=== Begin Enclosure ===

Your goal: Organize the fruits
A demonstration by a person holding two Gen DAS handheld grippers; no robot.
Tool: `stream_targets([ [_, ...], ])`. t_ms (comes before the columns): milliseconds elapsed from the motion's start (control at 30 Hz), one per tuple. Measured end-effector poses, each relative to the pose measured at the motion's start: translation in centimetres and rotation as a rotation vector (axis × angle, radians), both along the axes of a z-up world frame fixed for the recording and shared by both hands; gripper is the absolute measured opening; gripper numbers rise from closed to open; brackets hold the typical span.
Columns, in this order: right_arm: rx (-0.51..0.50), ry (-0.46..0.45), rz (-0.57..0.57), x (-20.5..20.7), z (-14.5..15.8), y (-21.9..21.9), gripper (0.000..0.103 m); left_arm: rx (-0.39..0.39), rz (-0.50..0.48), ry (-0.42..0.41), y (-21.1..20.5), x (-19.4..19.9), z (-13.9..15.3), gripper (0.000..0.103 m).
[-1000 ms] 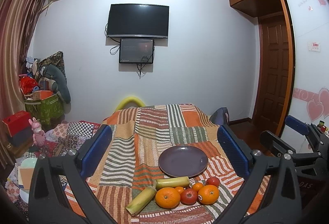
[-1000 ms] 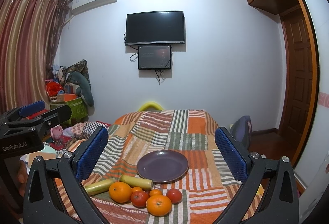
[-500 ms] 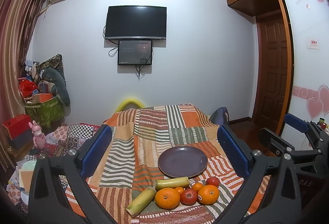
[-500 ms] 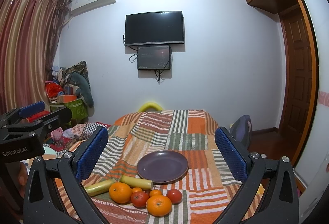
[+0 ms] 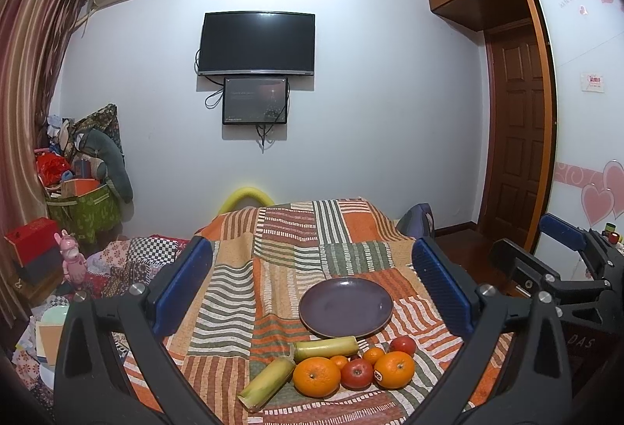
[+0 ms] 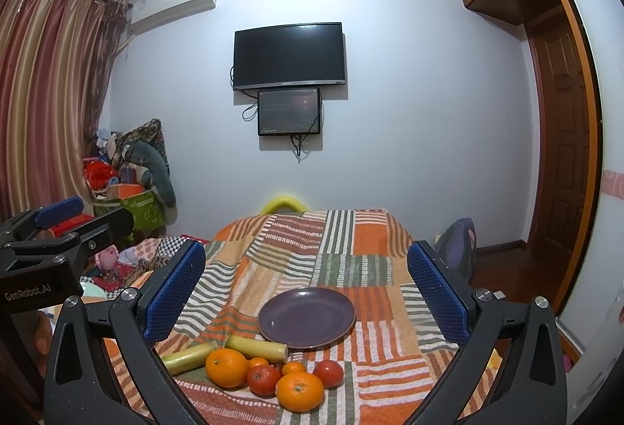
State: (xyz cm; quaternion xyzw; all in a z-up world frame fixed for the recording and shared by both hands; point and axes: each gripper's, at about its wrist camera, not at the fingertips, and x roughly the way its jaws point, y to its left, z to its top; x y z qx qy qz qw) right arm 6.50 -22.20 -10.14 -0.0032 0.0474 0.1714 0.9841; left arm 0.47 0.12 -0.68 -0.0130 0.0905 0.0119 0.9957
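Observation:
An empty purple plate (image 5: 346,306) (image 6: 307,317) sits on a striped patchwork cloth (image 5: 288,253). In front of it lie two large oranges (image 5: 316,376) (image 6: 300,390), two small tangerines (image 5: 373,354), two red apples (image 5: 357,373) (image 6: 264,379) and two yellow-green cane pieces (image 5: 325,347) (image 6: 256,347). My left gripper (image 5: 312,288) is open and empty, held above and before the fruit. My right gripper (image 6: 306,288) is open and empty, also back from the fruit. Each gripper shows at the edge of the other's view.
A wall with a TV (image 5: 255,44) stands behind the table. Piled boxes and toys (image 5: 78,191) fill the left side. A wooden door (image 5: 518,136) and wardrobe are on the right. A dark bag (image 6: 456,241) sits past the table's right edge.
Both views have shifted very slightly; the fruit and plate have not moved. Both grippers stay open.

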Motion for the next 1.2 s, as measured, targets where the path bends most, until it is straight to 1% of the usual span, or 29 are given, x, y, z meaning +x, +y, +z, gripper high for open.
stream_targets([
  [167, -0.004, -0.005, -0.008, 0.0, 0.0, 0.1, 0.103, -0.004, -0.001, 0.004, 0.0, 0.1, 0.0, 0.103],
  [400, 0.005, 0.013, 0.008, 0.5, -0.2, -0.1, 0.103, -0.003, -0.01, 0.022, 0.4, 0.6, -0.3, 0.103],
  [533, -0.008, 0.031, 0.013, 1.0, -0.7, 0.0, 0.103, -0.001, -0.019, 0.041, 0.5, 1.2, -0.8, 0.103],
  [567, -0.012, 0.037, 0.016, 1.1, -0.9, 0.0, 0.102, -0.002, -0.02, 0.049, 0.6, 1.4, -1.0, 0.101],
  [600, -0.017, 0.044, 0.019, 1.2, -1.1, 0.0, 0.1, -0.003, -0.023, 0.06, 0.8, 1.6, -1.2, 0.097],
  [633, -0.025, 0.051, 0.022, 1.4, -1.3, 0.0, 0.099, -0.003, -0.027, 0.074, 0.9, 1.8, -1.4, 0.091],
  [767, -0.067, 0.097, 0.041, 2.2, -2.2, 0.2, 0.087, 0.001, -0.037, 0.146, 1.7, 3.4, -2.6, 0.083],
  [833, -0.087, 0.127, 0.053, 2.8, -2.9, 0.1, 0.083, 0.014, -0.037, 0.185, 2.2, 4.3, -3.4, 0.075],
  [900, -0.106, 0.163, 0.062, 3.5, -3.8, 0.1, 0.077, 0.023, -0.035, 0.225, 2.6, 5.1, -4.4, 0.072],
  [1000, -0.118, 0.222, 0.075, 4.4, -4.8, -0.1, 0.069, 0.013, -0.042, 0.299, 3.7, 6.5, -6.1, 0.071],
  [1067, -0.115, 0.278, 0.09, 5.3, -5.8, -0.3, 0.067, 0.003, -0.046, 0.35, 4.4, 7.3, -7.4, 0.071],
  [1200, -0.149, 0.34, 0.094, 6.3, -7.3, -0.2, 0.066, 0.004, -0.048, 0.439, 5.5, 8.9, -10.0, 0.071],
])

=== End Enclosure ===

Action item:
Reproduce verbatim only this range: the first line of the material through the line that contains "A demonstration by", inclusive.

Response to the task:
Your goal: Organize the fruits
A demonstration by a person holding two Gen DAS handheld grippers; no robot.

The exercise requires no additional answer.